SentinelAgent: Intent-Verified Delegation Chains for Securing Federal Multi-Agent AI Systems
Summary: arXiv:2604.02767v1 Announce Type: cross
Abstract: When Agent A delegates to Agent B, which invokes Tool C on behalf of User X, no existing framework can answer: whose authorization chain led to this action, and where did it violate policy? This paper introduces SentinelAgent, a formal framework for verifiable delegation chains in federal multi-agent AI systems.
Introduction to SentinelAgent
In the evolving landscape of artificial intelligence, ensuring secure and verifiable delegation within multi-agent systems is paramount, especially in federal applications. SentinelAgent offers a novel approach by implementing a Delegation Chain Calculus (DCC) that defines critical properties necessary for maintaining authorization integrity.
Key Features of the Delegation Chain Calculus (DCC)
The DCC is built on seven defined properties that ensure the robustness of delegation actions:
- Authority Narrowing: Limits the scope of delegated authority.
- Policy Preservation: Ensures compliance with established policies.
- Forensic Reconstructibility: Allows for tracing actions back to their authorization origins.
- Cascade Containment: Prevents unintended propagation of actions.
- Scope-Action Conformance: Aligns actions with the defined scope of authority.
- Output Schema Conformance: Guarantees that outputs meet specified formats.
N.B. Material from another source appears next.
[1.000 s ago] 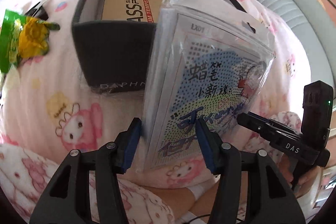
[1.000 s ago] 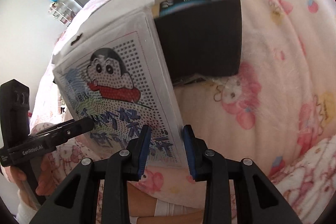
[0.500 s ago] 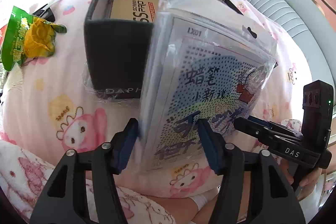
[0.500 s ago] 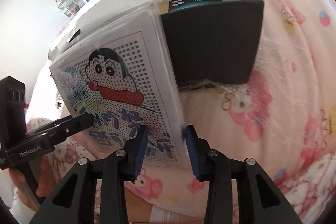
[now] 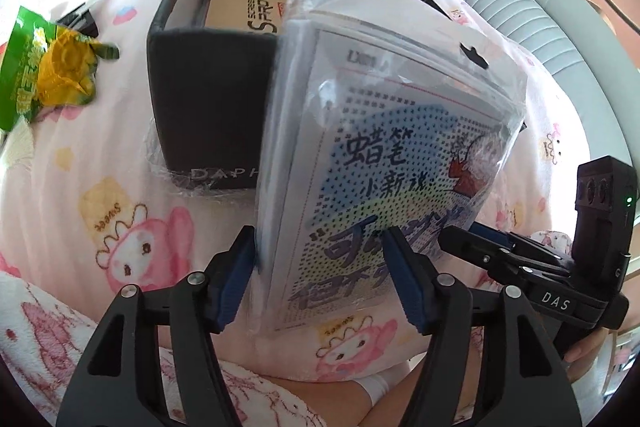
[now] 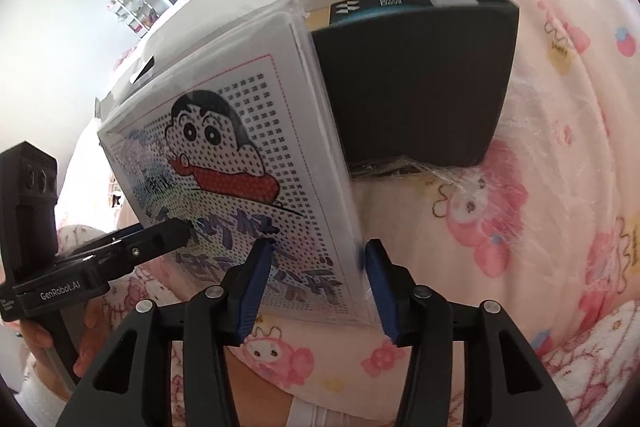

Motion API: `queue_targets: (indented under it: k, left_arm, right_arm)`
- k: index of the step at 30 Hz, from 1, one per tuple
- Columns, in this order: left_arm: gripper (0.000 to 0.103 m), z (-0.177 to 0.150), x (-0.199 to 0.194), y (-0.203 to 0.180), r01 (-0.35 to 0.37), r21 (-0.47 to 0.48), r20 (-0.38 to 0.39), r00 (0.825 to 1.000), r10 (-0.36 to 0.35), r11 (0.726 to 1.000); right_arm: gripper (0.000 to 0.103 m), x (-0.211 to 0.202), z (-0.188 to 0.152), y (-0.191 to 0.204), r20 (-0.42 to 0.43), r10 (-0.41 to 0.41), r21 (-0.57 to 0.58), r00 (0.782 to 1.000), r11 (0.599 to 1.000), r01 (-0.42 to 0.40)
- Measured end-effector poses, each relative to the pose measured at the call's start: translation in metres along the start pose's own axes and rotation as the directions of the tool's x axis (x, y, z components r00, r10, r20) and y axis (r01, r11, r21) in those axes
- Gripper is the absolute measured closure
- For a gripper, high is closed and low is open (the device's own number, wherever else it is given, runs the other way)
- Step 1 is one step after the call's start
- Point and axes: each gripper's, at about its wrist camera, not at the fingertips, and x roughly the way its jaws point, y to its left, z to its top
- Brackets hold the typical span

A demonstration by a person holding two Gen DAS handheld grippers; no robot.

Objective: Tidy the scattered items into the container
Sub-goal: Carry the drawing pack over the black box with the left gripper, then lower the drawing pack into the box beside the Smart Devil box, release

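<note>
Packet [image 5: 384, 163] (clear bag, cartoon print) stands tilted on its lower edge on the blanket [image 5: 100, 187], upper part leaning against the near wall of the box [image 5: 208, 107]. Its top flap reaches above the box rim; nothing of it is inside yet. In the right wrist view the packet [image 6: 240, 163] covers the left part of the box [image 6: 416, 83] front; the right part of that wall is bare.

Left gripper [image 5: 320, 275]: jaws opening, packet's lower corner between the pads, a gap visible on both sides, so released. Right gripper [image 6: 316, 283]: jaws opening, the packet's other lower corner between them; the right pad stands clear, the left pad sits close in front of the print, contact cannot be told. Reads as let go.

Box interior: tan carton [image 5: 240, 11] flat on the bottom, dark blue-topped carton [image 6: 384, 7] beside it. White inner walls are bare above them, so open room remains over both.

Green snack bag [image 5: 44, 75] lies on the blanket left of the box, well apart.

Versus one second ago: both jaw pairs are clearly wider, the right most of all. The packet keeps its lean against the box. The box sits lower and nearer in both views.
</note>
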Motion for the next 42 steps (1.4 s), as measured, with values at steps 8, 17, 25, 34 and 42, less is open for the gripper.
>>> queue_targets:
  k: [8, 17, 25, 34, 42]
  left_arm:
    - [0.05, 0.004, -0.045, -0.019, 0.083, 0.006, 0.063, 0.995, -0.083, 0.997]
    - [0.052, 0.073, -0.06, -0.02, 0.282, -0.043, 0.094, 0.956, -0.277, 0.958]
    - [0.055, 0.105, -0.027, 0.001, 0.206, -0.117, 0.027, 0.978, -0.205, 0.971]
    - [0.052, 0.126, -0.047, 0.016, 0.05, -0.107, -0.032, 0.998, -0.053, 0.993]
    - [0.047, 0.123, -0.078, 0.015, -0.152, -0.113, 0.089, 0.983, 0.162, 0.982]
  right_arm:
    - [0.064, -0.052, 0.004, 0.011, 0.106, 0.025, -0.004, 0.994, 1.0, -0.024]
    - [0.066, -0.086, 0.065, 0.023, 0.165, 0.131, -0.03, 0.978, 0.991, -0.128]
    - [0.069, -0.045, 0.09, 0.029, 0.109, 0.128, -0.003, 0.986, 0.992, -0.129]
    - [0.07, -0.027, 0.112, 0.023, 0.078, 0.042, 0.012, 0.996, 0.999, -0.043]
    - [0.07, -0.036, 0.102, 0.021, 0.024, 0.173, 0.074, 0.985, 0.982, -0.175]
- Intent Preservation: A probabilistic property that maintains the original intent of the delegation.
Practical Implications and Performance
The paper outlines four meta-theorems and one proposition that highlight the practical infeasibility of deterministic intent verification. The Intent-Preserving Delegation Protocol (IPDP) is designed to enforce all seven properties in real-time through a robust Delegation Authority Service (DAS).
In extensive testing using DelegationBench v4, which comprises 516 scenarios across 10 attack categories and 13 federal domains, the DAS achieved a remarkable 100% true positive rate (TPR) while maintaining a 0% false positive rate (FPR). Under black-box adversarial conditions, the DAS successfully blocked all 30 attacks with zero false positives.
Resilience Against Adversarial Attacks
The study revealed that deterministic properties remain intact even under rigorous adversarial stress testing. However, intent verification faced challenges, degrading to a TPR of just 13% against sophisticated paraphrasing techniques. Notably, fine-tuning the natural language inference (NLI) model on 190 government delegation examples significantly improved the intent verification performance, boosting TPR from 1.7% to 88.3% with an F1 score of 82.1% through five-fold cross-validation.
Verification and Compliance
Properties P1, P3-P7 have been rigorously verified using TLA+ model checking across 2.7 million states, demonstrating zero violations. Even in scenarios where intent verification is compromised, the remaining six properties effectively constrain adversarial actions, ensuring adherence to permitted API calls, conformant outputs, traceable actions, and compliant behavior.
Conclusion
SentinelAgent represents a significant advancement in the quest for secure and verifiable delegation chains in federal multi-agent AI systems. By enforcing a structured framework with defined properties, it enhances the reliability and accountability of AI delegation processes.